Thanks for helping. I truly appreciate it. TO answer your questions: you write, "The electric door latch doesn't work after the door is opened and then closed.' No, not this. If the door is closed, therefore has the male (lip) within the female (mouth of the door frame strike) then nothing happens--no sound no vibration. It's as if the ringer button to create the contact has never been pushed.
Let me explain another way: Attached r 3 photos. 1- A-ElecDoorStrike -2- B-Door Latch and -3- C-Ringer. I have placed notes in the photos written in red.

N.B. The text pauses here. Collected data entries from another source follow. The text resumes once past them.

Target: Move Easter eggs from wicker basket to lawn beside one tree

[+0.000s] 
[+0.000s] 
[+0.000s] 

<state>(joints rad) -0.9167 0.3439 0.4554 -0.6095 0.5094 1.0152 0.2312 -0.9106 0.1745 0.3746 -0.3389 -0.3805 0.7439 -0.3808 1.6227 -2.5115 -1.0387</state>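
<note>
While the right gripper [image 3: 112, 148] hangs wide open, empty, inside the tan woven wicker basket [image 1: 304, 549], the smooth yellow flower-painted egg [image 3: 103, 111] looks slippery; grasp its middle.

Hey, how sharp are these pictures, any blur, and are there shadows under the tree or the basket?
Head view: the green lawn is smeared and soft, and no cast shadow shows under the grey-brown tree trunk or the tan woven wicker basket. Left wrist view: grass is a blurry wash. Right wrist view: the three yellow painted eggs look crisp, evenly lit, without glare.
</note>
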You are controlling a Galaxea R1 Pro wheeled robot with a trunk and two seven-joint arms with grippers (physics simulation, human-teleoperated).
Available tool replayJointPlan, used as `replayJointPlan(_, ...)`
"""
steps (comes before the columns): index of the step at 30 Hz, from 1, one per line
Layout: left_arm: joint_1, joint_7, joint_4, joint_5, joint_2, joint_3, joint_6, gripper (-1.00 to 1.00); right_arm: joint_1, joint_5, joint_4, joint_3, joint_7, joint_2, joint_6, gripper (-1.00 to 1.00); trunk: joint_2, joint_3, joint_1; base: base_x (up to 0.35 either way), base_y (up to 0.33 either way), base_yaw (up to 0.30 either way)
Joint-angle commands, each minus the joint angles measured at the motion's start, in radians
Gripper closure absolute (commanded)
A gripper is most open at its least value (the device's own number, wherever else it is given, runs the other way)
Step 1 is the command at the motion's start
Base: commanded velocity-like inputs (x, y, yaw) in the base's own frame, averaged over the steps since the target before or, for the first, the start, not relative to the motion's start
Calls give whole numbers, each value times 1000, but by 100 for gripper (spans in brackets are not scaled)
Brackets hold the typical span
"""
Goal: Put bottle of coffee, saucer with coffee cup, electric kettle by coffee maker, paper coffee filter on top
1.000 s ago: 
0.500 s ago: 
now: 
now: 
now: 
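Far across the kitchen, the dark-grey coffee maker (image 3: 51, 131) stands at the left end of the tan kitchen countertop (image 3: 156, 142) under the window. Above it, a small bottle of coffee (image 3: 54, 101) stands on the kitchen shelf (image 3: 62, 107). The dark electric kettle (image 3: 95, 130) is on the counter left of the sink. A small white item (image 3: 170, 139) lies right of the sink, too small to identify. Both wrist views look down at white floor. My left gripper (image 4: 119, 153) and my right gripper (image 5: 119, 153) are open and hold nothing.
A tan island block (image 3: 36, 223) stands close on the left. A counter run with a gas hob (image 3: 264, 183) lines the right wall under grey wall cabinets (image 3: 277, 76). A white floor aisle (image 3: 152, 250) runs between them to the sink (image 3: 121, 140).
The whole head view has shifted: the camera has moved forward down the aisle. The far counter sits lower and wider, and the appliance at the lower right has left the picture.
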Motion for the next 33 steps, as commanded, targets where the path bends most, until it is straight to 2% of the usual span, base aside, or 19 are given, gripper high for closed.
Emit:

photo A shows the door strike. This piece is inside the door frame which is attached to the outside wall. You'll note it has 2 wires and only 2. Those 2 wires are connected to 2 wires within the door frame (Again, here in the door frame as well there are only 2 wires). The strike has what you can call a female or a mouth. In photo B-Door Latch you'll notice the male/tongue. Photo3 shows the ringer. The ringer is upstairs-1 floor up-- from the door strike. The ringer also has only 2 wires which are attached in the only other 2 wires. This button has a small light which is always on. The button shown when pressed, sets of the door strike to buzz (the metal piece vibrates and in the process loosens itself and thereby no longer keeping the door lip/male locked).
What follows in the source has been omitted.